PROBLEM STATEMENT
Please restate the lines shown below exactly, every one of them.

═══

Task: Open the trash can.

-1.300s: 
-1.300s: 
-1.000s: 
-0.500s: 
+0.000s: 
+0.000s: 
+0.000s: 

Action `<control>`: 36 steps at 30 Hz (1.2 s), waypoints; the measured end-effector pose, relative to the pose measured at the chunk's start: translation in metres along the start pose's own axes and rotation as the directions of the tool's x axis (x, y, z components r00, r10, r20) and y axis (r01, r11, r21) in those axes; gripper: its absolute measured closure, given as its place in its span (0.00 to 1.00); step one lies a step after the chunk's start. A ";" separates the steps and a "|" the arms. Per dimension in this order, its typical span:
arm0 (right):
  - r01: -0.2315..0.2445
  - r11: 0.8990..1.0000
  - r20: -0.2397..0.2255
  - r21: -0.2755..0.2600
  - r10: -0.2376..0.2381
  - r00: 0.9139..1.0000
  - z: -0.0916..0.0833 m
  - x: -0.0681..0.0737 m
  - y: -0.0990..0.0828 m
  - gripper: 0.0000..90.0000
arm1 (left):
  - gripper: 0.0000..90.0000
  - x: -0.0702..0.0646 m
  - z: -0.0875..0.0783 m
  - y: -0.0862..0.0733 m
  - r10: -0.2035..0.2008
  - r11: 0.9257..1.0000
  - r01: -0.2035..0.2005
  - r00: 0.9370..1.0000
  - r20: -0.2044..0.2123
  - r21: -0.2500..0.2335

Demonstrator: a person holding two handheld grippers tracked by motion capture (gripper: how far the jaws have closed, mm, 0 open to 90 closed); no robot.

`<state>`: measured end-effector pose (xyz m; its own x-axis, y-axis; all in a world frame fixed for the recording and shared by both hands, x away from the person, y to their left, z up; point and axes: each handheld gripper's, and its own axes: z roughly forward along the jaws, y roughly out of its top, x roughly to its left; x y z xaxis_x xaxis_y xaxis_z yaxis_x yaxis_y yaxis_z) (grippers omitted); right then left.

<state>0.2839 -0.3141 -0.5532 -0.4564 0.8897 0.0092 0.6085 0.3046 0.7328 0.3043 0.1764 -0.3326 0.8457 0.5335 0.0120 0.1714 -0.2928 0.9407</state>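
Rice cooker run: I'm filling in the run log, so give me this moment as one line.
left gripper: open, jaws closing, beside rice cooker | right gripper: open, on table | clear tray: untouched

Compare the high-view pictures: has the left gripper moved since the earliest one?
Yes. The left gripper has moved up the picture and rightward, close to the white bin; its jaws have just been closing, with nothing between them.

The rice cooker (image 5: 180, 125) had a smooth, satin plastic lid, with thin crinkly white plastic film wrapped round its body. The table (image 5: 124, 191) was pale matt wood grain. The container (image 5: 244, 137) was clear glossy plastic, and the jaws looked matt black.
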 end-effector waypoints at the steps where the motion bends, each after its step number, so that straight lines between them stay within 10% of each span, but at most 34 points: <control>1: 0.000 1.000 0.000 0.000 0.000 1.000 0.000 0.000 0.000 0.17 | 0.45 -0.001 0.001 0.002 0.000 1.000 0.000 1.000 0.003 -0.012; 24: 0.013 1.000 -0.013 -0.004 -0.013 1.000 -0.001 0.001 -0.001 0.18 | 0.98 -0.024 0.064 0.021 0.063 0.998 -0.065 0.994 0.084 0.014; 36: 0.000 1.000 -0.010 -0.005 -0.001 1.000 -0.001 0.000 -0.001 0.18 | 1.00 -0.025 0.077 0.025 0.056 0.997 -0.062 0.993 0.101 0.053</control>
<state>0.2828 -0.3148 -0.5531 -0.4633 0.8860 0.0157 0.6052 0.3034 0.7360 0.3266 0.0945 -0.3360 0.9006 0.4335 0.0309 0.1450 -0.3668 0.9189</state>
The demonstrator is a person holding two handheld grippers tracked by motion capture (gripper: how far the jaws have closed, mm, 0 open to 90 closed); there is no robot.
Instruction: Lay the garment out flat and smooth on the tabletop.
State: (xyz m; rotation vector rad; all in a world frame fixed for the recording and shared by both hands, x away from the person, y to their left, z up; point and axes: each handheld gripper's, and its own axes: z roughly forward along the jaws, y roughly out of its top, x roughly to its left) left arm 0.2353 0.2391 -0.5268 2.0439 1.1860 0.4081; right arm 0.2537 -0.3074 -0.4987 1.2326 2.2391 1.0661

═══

OUTPUT
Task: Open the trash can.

-1.300s: 
-1.300s: 
-1.000s: 
-0.500s: 
+0.000s: 
+0.000s: 
+0.000s: 

Action `<control>`: 36 steps at 30 Hz (1.2 s), waypoints; the measured end-effector pose, relative to the pose measured at the chunk's start: translation in metres along the start pose's own axes and rotation as the directions of the tool's x axis (x, y, z components r00, r10, r20) and y axis (r01, r11, r21) in those axes; gripper: its absolute measured closure, given as its place in its span (0.00 to 1.00); step one lies a step after the chunk's start. A ";" separates the steps and a "|" the arms. Per dimension in this order, its typical span:
arm0 (right):
  - r01: -0.2315..0.2445
  - r11: 0.8990..1.0000
  - r20: -0.2397..0.2255
  - r21: -0.2755..0.2600
  - r10: -0.2376..0.2381
  - r00: 0.9139..1.0000
  - z: -0.0916..0.0833 m
  - x: -0.0681..0.0737 m
  - y: -0.0990..0.0828 m
  - gripper: 0.0000..90.0000
arm1 (left):
  - gripper: 0.0000..90.0000
  - x: -0.0702..0.0646 m
  - z: -0.0875..0.0783 m
  - y: -0.0862..0.0733 m
  - r10: -0.2035..0.2008
  - r11: 0.9257..1.0000
  - r01: -0.2035..0.2005
  - r00: 0.9370..1.0000
  - r20: -0.2044..0.2123
  - r21: -0.2500..0.2335

Demonstrator: a person holding two handheld grippers tracked by motion capture (gripper: how far the jaws have closed, mm, 0 open to 90 closed); no robot.

`<state>`: measured end-effector pose (xyz m; its own x-axis, y-axis; all in a world frame fixed for the recording and shared by both hands, x away from the person, y to their left, z up; point and axes: each handheld gripper's, and its own axes: z roughly forward along the jaws, y roughly out of its top, x roughly to its left; x y z xaxis_x xaxis_y xaxis_z yaxis_x yaxis_y yaxis_z) (grippers omitted); right then left.

<state>0.2839 -0.3141 -0.5532 -0.4564 0.8897 0.0092 0.6085 0.3046 0.7328 0.3043 0.1764 -0.3326 0.8457 0.5335 0.0120 0.1714 -0.2928 0.9407</state>
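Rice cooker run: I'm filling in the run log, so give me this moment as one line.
left gripper: open, jaws closing, beside rice cooker | right gripper: open, on table | clear tray: untouched

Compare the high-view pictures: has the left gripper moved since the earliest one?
Yes. The left gripper has moved up the picture and rightward, close to the white bin; its jaws have just been closing, with nothing between them.

The rice cooker (image 5: 180, 125) had a smooth, satin plastic lid, with thin crinkly white plastic film wrapped round its body. The table (image 5: 124, 191) was pale matt wood grain. The container (image 5: 244, 137) was clear glossy plastic, and the jaws looked matt black.
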 end-effector waypoints at the steps where the motion bends, each after its step number, so that straight lines between them stay within 10% of each span, but at most 34 points: <control>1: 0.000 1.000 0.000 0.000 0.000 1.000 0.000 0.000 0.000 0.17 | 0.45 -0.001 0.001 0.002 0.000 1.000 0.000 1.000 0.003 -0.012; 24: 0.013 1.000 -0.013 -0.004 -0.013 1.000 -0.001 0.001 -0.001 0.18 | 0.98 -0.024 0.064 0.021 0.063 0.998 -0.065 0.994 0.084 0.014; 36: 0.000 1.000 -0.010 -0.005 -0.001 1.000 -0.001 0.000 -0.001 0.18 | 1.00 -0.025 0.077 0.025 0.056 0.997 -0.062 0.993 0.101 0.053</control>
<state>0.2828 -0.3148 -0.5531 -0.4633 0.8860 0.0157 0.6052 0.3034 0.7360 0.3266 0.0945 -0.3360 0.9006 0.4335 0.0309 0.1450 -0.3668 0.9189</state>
The demonstrator is a person holding two handheld grippers tracked by motion capture (gripper: how far the jaws have closed, mm, 0 open to 90 closed); there is no robot.
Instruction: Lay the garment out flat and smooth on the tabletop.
State: (xyz m; rotation vector rad; all in a world frame fixed for the recording and shared by both hands, x away from the person, y to their left, z up; point and axes: each handheld gripper's, and its own axes: z roughly forward along the jaws, y roughly out of its top, x roughly to its left) left arm 0.2353 0.2391 -0.5268 2.0439 1.1860 0.4081; right arm 0.2537 -0.3074 -0.4987 1.2326 2.2391 1.0661

No more work remains in this exercise.